Rb Tree, Benchmarking rate per CPU second

Is there a way to benchmark a block of Julia code in rate per CPU second?
Example in Perl, see “timethese” How to benchmark Perl code for speed

It outputs something like
10 wallclock secs (10.32 usr + 0.00 sys = 10.32 CPU) @ 150112.98/s (n=1549166)

Where i am interested in the “150112.98/s” which is the rate per CPU second.

Another question, is there any Red and Black Tree library other than the default one from DataStructures? From what i could check It misses very basic functions.

I don’t know the answer to your first question. As for your second question, please open an issue on the DataStructures issues page (https://github.com/JuliaCollections/DataStructures.jl/issues) for the missing features of red-black trees that you need. Also, note that the sorted containers in DataStructures.jl have more features than the current implementation of red-black trees. The sorted containers are based on 2-3 trees, another kind of balanced-tree data structure.

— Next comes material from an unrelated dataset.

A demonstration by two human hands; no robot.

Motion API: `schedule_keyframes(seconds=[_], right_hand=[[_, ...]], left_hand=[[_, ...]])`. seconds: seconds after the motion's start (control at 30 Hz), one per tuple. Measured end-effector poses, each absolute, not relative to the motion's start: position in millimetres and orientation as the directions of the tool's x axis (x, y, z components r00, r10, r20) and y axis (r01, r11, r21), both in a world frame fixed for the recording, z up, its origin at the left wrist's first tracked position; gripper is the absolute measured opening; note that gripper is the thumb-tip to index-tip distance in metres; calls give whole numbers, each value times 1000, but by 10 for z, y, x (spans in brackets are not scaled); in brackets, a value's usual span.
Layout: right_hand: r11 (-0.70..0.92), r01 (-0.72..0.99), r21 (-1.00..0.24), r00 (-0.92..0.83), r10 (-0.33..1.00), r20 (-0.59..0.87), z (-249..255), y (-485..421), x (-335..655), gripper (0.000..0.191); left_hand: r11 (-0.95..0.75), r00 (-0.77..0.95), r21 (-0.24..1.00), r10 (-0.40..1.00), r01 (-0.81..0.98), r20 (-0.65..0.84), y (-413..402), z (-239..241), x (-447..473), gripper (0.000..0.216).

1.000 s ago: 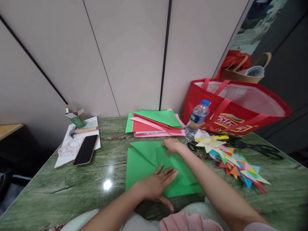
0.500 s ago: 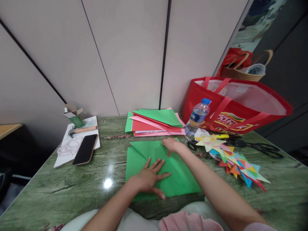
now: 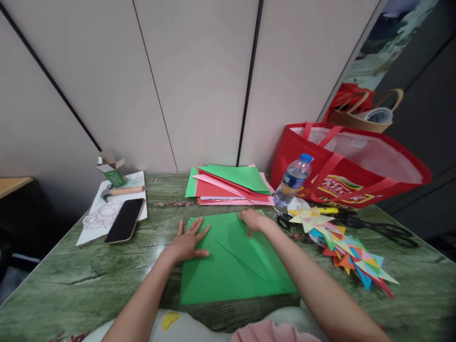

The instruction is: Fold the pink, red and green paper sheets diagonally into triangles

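A large sheet of green paper point(image 3: 228, 280) lies in front of me, with a slanting fold line running across it. My left hand point(image 3: 190, 242) rests flat on its upper left corner, fingers spread. At the paper's top edge, right of the middle, my right hand point(image 3: 252, 221) presses down with curled fingers held together. Its fingertips are partly hidden, and the paper's edge is under them. Close to the right hand lie small black-handled scissors point(image 3: 284, 220).
Behind is a stack of coloured paper point(image 3: 231, 183). To the right stand a water bottle point(image 3: 294, 180) and a red bag point(image 3: 342, 175), with folded paper pieces point(image 3: 352, 251) and larger black scissors point(image 3: 383, 228). Leftward are a phone point(image 3: 126, 221), hammer point(image 3: 126, 191) and small box point(image 3: 113, 175).
My left hand has moved left and up from the paper's middle to its upper left corner. The fold line shows more fully. My right hand stays at the top edge.
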State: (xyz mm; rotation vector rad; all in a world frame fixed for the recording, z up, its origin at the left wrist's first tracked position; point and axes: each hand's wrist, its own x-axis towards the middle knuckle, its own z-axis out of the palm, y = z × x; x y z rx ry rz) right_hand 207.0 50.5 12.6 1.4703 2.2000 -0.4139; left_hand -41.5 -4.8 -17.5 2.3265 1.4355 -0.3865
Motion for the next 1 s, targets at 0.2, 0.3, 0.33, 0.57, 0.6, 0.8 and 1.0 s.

If I’m understanding that link correctly, I think you could get the result you’re interested in by just taking the reciprocal of the mean time from BenchmarkTools @benchmark:

julia> f(x) = sqrt(x) + 1
f (generic function with 1 method)

julia> using BenchmarkTools

julia> benchmark_result = @benchmark f(x) setup=(x = rand())
BechmarkTools.Trial: 10000 samples with 1000 evaluations.
 Range (min … max):  1.448 ns … 19.763 ns  ┊ GC (min … max): 0.00% … 0.00%
 Time  (median):     1.461 ns              ┊ GC (median):    0.00%
 Time  (mean ± σ):   1.473 ns ±  0.319 ns  ┊ GC (mean ± σ):  0.00% ± 0.00%

  ▁█▅▄▃▁                                                      
  ██████▅▃▂▃▂▂▂▁▂▂▁▁▂▂▁▁▂▂▁▁▁▂▂▂▂▂▁▂▁▁▁▂▂▂▂▂▂▂▁▁▂▁▂▂▂▂▂▁▁▁▁▂ ▃
  1.45 ns        Histogram: frequency by time        1.69 ns <

 Memory estimate: 0 bytes, allocs estimate: 0.
# time(mean(benchmark_result)) gives the mean time per execution in ns
julia> 1 / (time(mean(benchmark_result)) * 1e-9)
6.79023168134692e8

(Although the mean may not actually be as informative, since it can be heavily influenced by, for example, your CPU switching off to work on something else in the middle of a run. The minimum or median time may be more useful in comparing functions.)